(Data excerpt begins)

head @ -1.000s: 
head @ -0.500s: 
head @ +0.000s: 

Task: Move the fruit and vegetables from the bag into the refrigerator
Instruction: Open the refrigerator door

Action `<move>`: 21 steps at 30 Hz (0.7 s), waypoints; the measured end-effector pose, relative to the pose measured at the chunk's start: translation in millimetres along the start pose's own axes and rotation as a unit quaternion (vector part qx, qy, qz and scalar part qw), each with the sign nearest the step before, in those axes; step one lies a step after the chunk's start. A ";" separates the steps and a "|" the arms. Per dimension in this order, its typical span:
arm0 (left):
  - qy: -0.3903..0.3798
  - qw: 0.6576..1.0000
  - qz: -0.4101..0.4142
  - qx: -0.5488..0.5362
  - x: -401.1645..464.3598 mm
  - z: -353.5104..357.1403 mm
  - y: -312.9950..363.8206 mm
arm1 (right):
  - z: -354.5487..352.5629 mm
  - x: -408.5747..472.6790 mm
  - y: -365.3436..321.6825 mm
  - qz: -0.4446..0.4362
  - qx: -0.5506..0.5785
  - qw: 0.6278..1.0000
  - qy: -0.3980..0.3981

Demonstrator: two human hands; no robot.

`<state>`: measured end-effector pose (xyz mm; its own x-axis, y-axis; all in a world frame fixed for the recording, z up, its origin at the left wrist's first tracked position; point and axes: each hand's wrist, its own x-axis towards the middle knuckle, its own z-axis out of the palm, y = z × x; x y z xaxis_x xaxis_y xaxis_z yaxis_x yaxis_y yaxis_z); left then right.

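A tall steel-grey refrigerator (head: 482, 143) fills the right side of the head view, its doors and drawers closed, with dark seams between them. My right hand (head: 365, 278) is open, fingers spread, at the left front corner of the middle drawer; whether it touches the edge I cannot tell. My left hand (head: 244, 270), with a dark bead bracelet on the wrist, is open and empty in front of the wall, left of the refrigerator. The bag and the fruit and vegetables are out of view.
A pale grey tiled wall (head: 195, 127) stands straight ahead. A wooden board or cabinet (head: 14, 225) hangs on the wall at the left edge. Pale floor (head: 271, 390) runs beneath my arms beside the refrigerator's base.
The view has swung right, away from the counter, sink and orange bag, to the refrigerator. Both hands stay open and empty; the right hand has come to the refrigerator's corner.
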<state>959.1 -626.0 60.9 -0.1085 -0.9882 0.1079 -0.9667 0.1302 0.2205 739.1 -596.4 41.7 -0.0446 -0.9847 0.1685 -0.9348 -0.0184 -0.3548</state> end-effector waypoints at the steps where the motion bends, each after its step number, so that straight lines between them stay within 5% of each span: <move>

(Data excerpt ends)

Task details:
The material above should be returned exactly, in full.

Output for this task:
head @ -1.000s: 
head @ -0.500s: 
head @ +0.000s: 

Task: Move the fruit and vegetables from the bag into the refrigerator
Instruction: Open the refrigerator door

Action `<move>`: 21 steps at 30 Hz (0.7 s), waypoints; the measured end-effector pose, relative to the pose measured at the chunk's start: translation in millimetres along the start pose's own axes and rotation as a unit quaternion (vector part qx, qy, qz and scalar part qw), each with the sign nearest the step before, in those axes; step one lies a step after the chunk's start. A ";" separates the steps and a "|" the arms. Per dimension in this order, its typical span:
arm0 (left):
  - qy: -0.3903..0.3798
  - qw: 0.6576..1.0000
  - qz: -0.4101..0.4142
  - qx: -0.5488..0.5362
  - x: -401.1645..464.3598 mm
  - z: -353.5104..357.1403 mm
  - y: -312.9950..363.8206 mm
arm1 (right):
  - z: -354.5487..352.5629 mm
  - x: -408.5747..472.6790 mm
  - y: -365.3436..321.6825 mm
  - qz: -0.4446..0.4362
  - qx: -0.5506..0.5785
  - qw: 0.6278..1.0000
  - qy: -0.3980..0.3981

Demonstrator: two human hands; no robot.

`<state>`: measured end-effector pose (xyz mm; its own x-axis, y-axis; all in a world frame fixed for the recording, z up, its origin at the left wrist's first tracked position; point and axes: each hand's wrist, its own x-axis towards the middle knuckle, its own z-axis out of the palm, y = z × x; x y z xaxis_x xaxis_y xaxis_z yaxis_x yaxis_y yaxis_z); left then right.

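A tall steel-grey refrigerator (head: 482, 143) fills the right side of the head view, its doors and drawers closed, with dark seams between them. My right hand (head: 365, 278) is open, fingers spread, at the left front corner of the middle drawer; whether it touches the edge I cannot tell. My left hand (head: 244, 270), with a dark bead bracelet on the wrist, is open and empty in front of the wall, left of the refrigerator. The bag and the fruit and vegetables are out of view.
A pale grey tiled wall (head: 195, 127) stands straight ahead. A wooden board or cabinet (head: 14, 225) hangs on the wall at the left edge. Pale floor (head: 271, 390) runs beneath my arms beside the refrigerator's base.
The view has swung right, away from the counter, sink and orange bag, to the refrigerator. Both hands stay open and empty; the right hand has come to the refrigerator's corner.
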<state>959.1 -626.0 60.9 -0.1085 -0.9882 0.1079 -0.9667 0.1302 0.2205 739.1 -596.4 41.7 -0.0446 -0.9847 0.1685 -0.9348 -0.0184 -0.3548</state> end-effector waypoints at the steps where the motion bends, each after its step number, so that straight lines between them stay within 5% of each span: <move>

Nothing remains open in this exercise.